Y firma. ¿Serán imprescindibles
estos pequeños mitos incluso cuando
la edad nos dice que pasaron
los años de creer? O al revés, nunca
hemos creído. Hijita, la lágrima
y la risa de tu eficacia, tu claridad
tratan de aliviar al padre incrédulo.
¿A quién se dirigen mis cartas cada día?
¿Por cuánto tiempo más seguiría
enviándolas si de verdad no hubiera
nada en el sentido? Como vos, Margarita,
sé que no existen las monedas secretas,
que gastar no es perder. ¿Escribiremos
todavía una carta que no se cambie
por nada? Pasan los mensajeros cotidianos
de noche, en puntas de pie, y se llevan
tus dientes blancos para hacer collares
o juguetes de marfil para sus crías ínfimas.

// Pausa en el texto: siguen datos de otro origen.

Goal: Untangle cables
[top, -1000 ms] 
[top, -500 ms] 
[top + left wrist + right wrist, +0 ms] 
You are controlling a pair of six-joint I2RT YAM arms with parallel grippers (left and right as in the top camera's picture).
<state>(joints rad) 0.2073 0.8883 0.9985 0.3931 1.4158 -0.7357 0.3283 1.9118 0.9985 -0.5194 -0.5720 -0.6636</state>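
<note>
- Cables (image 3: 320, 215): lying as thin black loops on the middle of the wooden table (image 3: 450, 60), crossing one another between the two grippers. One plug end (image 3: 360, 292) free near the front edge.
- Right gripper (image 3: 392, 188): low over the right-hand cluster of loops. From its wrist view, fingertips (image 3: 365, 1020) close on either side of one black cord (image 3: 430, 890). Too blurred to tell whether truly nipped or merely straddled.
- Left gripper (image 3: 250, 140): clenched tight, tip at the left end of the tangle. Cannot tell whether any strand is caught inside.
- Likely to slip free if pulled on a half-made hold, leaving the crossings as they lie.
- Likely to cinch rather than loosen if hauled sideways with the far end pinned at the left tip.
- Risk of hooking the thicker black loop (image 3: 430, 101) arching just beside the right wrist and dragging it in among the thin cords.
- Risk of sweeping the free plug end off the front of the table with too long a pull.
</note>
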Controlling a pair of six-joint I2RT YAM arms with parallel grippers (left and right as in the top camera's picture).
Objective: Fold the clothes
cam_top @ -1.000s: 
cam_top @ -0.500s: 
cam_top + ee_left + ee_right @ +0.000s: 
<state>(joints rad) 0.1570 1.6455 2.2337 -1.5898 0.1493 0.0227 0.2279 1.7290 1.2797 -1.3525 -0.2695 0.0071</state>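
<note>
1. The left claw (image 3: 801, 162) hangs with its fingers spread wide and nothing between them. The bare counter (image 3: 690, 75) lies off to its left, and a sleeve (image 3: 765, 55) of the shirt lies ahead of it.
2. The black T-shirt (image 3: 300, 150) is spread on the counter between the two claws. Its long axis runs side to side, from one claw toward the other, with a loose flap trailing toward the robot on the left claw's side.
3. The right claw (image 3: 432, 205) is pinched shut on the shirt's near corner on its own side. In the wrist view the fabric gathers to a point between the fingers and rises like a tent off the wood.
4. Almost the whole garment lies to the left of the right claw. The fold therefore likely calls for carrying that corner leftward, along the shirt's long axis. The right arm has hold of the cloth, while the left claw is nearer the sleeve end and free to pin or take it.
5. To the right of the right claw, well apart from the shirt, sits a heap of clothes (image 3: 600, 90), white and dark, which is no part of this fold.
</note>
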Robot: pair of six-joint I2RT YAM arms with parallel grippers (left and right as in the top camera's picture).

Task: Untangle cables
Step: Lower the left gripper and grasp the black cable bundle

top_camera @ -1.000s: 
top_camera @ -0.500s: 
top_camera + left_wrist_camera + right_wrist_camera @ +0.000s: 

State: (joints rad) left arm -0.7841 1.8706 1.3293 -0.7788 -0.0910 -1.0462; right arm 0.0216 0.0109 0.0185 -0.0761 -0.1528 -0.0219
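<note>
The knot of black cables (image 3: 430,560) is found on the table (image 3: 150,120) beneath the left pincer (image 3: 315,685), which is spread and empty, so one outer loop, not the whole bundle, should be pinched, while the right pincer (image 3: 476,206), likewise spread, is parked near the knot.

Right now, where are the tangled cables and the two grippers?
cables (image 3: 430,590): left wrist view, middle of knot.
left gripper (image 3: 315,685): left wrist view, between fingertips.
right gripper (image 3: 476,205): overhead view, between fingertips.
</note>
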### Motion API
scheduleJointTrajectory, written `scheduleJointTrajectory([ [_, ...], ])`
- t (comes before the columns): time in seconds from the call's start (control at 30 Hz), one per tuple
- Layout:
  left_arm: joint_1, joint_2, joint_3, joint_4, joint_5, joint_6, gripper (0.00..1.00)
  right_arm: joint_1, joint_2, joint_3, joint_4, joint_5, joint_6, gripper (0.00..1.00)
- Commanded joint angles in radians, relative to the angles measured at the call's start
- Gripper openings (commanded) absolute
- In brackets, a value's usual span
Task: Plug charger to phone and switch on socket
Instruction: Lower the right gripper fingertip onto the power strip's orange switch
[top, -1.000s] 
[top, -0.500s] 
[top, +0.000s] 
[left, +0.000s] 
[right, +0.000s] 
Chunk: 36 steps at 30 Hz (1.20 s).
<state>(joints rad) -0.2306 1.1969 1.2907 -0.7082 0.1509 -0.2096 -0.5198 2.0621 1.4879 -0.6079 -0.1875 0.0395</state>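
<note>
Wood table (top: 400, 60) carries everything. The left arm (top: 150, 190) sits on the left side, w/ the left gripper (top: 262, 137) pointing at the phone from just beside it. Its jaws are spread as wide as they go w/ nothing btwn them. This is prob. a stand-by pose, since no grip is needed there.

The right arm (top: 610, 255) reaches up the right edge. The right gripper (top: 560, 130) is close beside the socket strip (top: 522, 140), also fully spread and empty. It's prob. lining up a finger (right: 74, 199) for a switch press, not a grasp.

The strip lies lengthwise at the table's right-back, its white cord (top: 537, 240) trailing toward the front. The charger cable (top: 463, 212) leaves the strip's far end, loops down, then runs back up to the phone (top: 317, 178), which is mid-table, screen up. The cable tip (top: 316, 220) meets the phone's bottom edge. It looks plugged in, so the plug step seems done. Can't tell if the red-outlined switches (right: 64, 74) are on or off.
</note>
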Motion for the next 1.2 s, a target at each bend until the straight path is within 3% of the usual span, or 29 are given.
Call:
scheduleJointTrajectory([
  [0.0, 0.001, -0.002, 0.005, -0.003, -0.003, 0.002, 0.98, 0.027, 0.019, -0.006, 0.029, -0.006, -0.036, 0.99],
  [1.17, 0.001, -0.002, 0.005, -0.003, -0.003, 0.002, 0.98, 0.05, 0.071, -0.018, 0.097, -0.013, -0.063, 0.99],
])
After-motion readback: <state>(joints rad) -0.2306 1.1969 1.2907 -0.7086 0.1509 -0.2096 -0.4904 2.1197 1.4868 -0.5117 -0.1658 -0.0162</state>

Hacen un ruido sordo que se confunde a veces
con tu respiración resfriada del invierno
o el suspiro sofocado de calor. Se van
con los poemas a cuestas para envolver
las piezas preciosas y encender después
un fuego subterráneo. Soy ahora
un otro que no cree ya en sí mismo
pero miro a la gente pasando pensativa
y no hay nadie como vos que pueda
escribir una carta tan precisa.




Silvio Mattoni
Silvio Mattoni nació en Córdoba en 1969. En poesía, publicó El bizantino (1994), Tres poemas dramáticos (1995), Sagitario (1998), Canéforas (2000), El país de las larvas (2001), Hilos (2002), El paseo (2003), Poemas sentimentales (2005), Excursiones (2006), El descuido (2007), La división del día. Poemas 1992-2000 (2008), Héroes (2009) y La chica del volcán (2010). En ensayo, los libros Koré (2000), El cuenco de plata (2003), y El presente (2008). Tradujo a Henri Michaux, Francis Ponge, Catulo, Marguerite Duras, Diderot, Mario Luzi, Georges Bataille, Cesare Pavese, Pascal Quignard, Louis-René des Forêts, Yves Bonnefoy y Robert Marteau, entre otros.